• [WHAT IS BEING ASKED]
Could you work out how many lines in the material below hold the word "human"? Give only the number in reply.

• [PROVIDED ENTRIES]
==============================
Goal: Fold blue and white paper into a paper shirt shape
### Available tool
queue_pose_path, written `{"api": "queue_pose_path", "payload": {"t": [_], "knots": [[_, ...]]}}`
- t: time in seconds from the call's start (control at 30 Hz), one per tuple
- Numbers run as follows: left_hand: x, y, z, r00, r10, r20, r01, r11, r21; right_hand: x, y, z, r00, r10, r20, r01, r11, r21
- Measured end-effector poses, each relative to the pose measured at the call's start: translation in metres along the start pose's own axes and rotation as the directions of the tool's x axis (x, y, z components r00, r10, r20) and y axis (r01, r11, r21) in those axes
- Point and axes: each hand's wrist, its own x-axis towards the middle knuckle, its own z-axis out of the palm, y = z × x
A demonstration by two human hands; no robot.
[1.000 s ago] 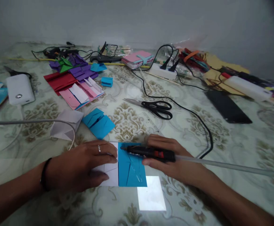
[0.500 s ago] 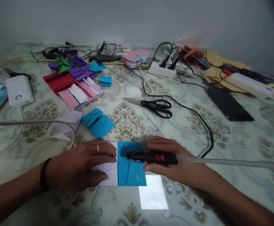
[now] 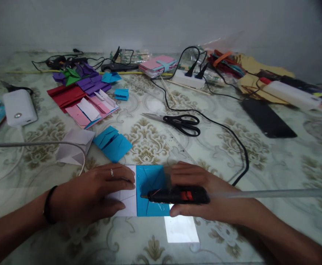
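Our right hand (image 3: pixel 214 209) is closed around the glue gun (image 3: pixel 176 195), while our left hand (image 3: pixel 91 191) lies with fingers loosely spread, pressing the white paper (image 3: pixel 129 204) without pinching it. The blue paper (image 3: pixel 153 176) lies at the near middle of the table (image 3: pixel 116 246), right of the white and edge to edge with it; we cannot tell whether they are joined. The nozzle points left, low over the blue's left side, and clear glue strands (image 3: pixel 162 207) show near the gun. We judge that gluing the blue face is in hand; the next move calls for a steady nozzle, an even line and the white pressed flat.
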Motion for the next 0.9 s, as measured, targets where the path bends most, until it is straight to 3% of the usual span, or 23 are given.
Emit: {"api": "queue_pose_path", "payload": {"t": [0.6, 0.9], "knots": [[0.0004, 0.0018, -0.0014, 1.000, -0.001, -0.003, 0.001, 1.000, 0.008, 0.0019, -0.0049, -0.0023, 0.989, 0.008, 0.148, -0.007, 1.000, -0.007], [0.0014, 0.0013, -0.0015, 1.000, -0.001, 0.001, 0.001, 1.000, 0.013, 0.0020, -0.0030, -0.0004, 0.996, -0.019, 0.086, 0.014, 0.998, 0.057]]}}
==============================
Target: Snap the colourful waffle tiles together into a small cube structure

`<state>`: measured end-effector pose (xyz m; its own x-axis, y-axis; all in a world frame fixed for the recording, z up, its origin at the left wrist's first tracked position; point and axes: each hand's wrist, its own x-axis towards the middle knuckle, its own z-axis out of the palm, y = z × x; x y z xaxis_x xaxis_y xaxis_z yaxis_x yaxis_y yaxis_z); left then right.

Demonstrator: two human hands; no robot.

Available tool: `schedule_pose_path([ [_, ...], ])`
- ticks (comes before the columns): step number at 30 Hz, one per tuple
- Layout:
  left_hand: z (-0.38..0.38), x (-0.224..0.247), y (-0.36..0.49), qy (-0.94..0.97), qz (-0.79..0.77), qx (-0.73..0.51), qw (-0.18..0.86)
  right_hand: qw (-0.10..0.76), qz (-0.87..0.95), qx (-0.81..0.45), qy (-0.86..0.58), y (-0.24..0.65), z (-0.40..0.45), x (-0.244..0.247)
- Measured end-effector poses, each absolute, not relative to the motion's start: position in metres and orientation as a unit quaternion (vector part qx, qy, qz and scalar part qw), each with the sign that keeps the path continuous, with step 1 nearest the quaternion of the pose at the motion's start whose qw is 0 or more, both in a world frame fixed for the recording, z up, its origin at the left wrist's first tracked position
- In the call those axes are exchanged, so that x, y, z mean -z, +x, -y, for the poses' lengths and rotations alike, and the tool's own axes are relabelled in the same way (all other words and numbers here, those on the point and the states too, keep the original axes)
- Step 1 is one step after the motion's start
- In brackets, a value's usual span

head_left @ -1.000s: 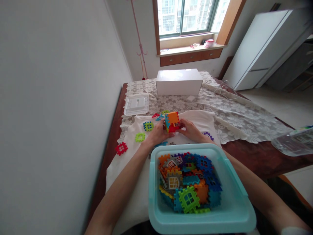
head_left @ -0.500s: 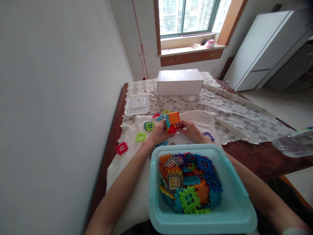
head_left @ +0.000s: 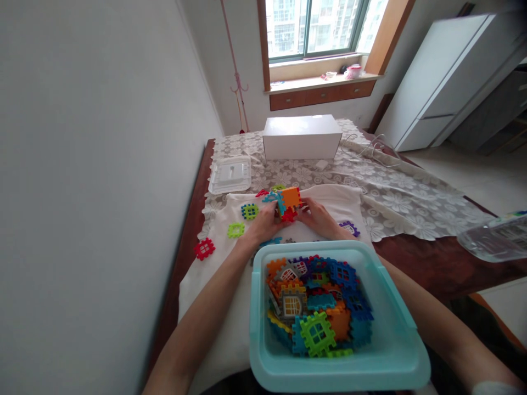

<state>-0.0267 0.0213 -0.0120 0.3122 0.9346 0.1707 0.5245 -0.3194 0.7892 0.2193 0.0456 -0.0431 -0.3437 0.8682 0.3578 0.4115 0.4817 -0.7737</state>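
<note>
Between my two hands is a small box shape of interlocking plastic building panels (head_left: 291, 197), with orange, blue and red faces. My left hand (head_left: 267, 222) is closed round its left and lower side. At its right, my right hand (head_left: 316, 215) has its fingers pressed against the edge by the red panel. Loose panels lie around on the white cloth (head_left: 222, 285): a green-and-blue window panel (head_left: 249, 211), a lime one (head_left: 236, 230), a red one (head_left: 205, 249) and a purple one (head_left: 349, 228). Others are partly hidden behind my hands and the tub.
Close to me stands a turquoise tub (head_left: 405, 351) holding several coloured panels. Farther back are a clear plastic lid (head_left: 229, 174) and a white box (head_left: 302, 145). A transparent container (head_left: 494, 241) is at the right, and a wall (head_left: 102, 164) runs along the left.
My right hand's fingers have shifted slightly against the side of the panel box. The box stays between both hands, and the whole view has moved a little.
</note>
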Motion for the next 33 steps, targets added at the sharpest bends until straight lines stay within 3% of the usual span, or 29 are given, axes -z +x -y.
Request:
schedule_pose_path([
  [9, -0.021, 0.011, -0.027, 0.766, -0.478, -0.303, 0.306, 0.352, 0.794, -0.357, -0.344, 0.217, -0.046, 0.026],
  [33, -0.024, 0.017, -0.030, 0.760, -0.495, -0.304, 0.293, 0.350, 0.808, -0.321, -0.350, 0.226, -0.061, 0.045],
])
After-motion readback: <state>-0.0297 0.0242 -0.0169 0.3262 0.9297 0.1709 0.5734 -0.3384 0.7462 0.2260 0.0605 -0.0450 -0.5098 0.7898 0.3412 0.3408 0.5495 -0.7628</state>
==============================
• [SOLUTION TO THE EXERCISE]
2